And now from Matthew 15, Jesus tells us what wonderful things come from the heart:  For out of the heart come evil thoughts, murder, adultery, sexual immorality, theft, false witness, slander.  This is not exactly telling us how wonderful that we are.  There are, of course, similar passages in the other synoptics.  But the real damage is done by Paul in Romans 1-3.  I've quoted the first half of Romans 3 above and here again.  In case you are unaware, that quoted section is from various chapters of the Psalter.  Paul is using the Old Testament, sections I haven't even mentioned yet, to prove his point.  Can there be that much debate on this topic?

Elsewhere, I introduced some terms that I want to bring back here:  Supralapsarianism, Infralapsarianism and Amyraldianism. These three terms relate to the order of decrees by God concerning the fall of man relative to the creation of man. Here is a great post to delineate the issue of decrees.  What is important here is that all of these things have happened already.  Whether you believe that creation occurred before or after God decreed the fall of man, it’s all over and done now.  There was either one (Jesus) or two (Adam and Jesus) men who ever came into this world sinless.  That’s it.  The rest of us came into the world after the fall of man and are BY DEFINITION sinful.  This is what Total Depravity means.  BTW, I will be supporting the Infralapsarian position in all of my posts.  This is not necessary to learn, but I include it for completeness, so that you will know, if you choose, the grounds for the arguments and the other possible positions that people might take.  Most Calvinists are Infralapsarians.

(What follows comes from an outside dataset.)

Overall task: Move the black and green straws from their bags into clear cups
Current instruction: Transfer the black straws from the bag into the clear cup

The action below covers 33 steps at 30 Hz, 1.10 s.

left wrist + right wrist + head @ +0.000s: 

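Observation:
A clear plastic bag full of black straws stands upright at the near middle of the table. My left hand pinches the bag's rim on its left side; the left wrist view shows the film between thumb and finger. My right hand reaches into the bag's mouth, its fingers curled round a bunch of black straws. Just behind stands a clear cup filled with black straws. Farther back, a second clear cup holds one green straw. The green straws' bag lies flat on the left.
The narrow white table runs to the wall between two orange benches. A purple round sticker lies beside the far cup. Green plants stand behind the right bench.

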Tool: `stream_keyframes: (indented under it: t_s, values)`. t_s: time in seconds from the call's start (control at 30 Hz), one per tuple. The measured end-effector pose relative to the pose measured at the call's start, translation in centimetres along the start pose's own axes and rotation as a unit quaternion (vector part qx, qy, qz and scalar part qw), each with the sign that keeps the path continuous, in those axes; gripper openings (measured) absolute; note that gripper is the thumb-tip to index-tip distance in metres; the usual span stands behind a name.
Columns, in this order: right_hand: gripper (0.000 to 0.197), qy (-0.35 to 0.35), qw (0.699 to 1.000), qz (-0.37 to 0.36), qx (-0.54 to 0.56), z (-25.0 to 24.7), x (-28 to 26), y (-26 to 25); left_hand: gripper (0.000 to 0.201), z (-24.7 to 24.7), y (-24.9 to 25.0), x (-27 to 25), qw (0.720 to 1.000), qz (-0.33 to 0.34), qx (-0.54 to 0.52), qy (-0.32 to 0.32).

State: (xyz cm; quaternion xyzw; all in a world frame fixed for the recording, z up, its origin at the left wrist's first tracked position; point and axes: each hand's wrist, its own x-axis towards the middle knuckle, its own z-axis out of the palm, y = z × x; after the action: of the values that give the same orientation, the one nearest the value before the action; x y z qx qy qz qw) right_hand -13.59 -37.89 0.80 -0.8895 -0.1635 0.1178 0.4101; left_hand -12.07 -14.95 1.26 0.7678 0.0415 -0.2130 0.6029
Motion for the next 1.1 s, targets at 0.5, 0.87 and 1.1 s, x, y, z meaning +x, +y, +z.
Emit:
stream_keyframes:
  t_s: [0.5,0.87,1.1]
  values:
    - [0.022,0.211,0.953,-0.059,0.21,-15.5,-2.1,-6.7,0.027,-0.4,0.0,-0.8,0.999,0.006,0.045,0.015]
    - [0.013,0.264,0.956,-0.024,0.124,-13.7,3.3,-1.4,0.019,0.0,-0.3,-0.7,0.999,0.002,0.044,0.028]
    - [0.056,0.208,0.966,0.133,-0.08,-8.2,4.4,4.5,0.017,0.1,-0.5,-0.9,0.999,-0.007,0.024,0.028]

Also, the hearts of the children of man are full of evil, and madness is in their hearts while they live, and after that they go to the dead.  I mentioned that I would come back to this verse.  Imagine for a second that you are God looking out at fallen humanity from eternity.  Without Jesus in the world, God sees nothing but dead people.  With Jesus in the world, He sees one life.  Then he sees more, then there are more than can be counted.  But until Jesus was introduced into the picture, all that there was, under the Covenant of the Law, was death.  Keep that picture in mind when we come to the next section.  When we are talking about what is fair, remember this sea of death that God would see if it were not for Jesus. 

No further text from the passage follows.